NON-COMPETE, CONFIDENTIALITY

AND NON-SOLICITATION AGREEMENT

THIS AGREEMENT is made as of                          between Office Depot, Inc., a Delaware corporation (the “ Company ”) and                          (“ Employee ”), having employee identification number                          .

In consideration of the mutual covenants contained herein and other good and valuable consideration, including the compensation paid to and benefits received by Employee as an employee of the company, the receipt and sufficiency of which are hereby acknowledged, the parties hereto agree as follows:

 

1. Non-Compete Agreement . Employee hereby agrees that, during the term of Employee’s employment by the Company (including by any subsidiary of the Company), and for a period of 12 months thereafter (as used herein, the “ Non-compete Period ”), Employee shall not directly or indirectly own or have any interest in, manage, control, participate in, consult with, render services for, or in any manner engage in any business competing with the businesses of the Company (or any of its subsidiaries), as such businesses exist or are in process on the date hereof, within any geographical area in which the Company (or its subsidiaries) engage in such businesses on the date hereof.

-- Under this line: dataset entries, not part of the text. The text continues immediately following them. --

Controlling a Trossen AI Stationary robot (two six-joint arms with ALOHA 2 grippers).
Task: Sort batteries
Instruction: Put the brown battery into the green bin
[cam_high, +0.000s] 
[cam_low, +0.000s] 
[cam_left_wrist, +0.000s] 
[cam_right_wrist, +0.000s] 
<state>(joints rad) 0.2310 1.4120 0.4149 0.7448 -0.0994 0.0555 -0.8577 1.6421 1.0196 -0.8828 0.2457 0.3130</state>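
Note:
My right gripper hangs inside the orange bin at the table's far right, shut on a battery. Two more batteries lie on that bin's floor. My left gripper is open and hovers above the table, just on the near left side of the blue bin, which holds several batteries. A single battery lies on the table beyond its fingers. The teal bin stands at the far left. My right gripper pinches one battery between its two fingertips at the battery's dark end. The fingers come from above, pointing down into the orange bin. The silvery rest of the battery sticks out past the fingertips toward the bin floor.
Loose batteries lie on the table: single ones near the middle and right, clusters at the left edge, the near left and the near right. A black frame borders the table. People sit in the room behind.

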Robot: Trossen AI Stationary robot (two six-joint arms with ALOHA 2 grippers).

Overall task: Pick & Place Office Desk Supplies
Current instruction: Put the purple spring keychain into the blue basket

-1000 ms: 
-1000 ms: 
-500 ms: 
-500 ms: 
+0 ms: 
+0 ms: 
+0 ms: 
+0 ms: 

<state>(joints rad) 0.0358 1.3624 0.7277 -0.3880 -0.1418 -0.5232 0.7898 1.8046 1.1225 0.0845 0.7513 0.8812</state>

Nothing herein shall prohibit Employee from being a passive owner of not more than 2% of the outstanding stock of any class of a corporation which is publicly traded, so long as Employee has no active participation in the business of such corporation.

 

2. Confidential Information . Employee acknowledges that the information, observations and data obtained by Employee while employed by the Company and its subsidiaries concerning the business or affairs of the Company or any subsidiary of the Company (“ Confidential Information ”) are the property of the Company or such subsidiary. Therefore, Employee agrees that Employee shall not disclose to any unauthorized person or use for Employee’s own purposes any Confidential Information without the prior written consent of the Company, unless and to the extent that the aforementioned matters become generally known to and available for use by the public other than as a result of Employee’s acts or omissions. Employee shall deliver to the Company at the termination of Employee’s employment, or at any other time the Company may request, all memoranda, notes, plans, records, reports, computer tapes, disks, printouts and software and other documents and data (and copies thereof) relating to the Confidential Information, Work Product (as defined below) or the business of the Company or any subsidiary which Employee may then possess or have under Employee’s control.

 

3. Inventions and Patents .

(a) Employee acknowledges that all inventions, innovations, improvements, developments, methods, designs, analyses, drawings, reports and all similar or related information (whether or not patentable) which relate to the Company’s or any of its subsidiaries’ actual or anticipated business, research and development or existing or future products or services and which are conceived, developed or made by Employee while employed by the Company and its subsidiaries (“ Work Product ”) belong to the Company and/or such subsidiary. Employee shall promptly disclose such Work Product to the Company and perform all actions reasonably requested by the Company (whether during or after employment) to establish and confirm such ownership (including, without limitation, the execution of assignments, consents, powers of attorney and other instruments).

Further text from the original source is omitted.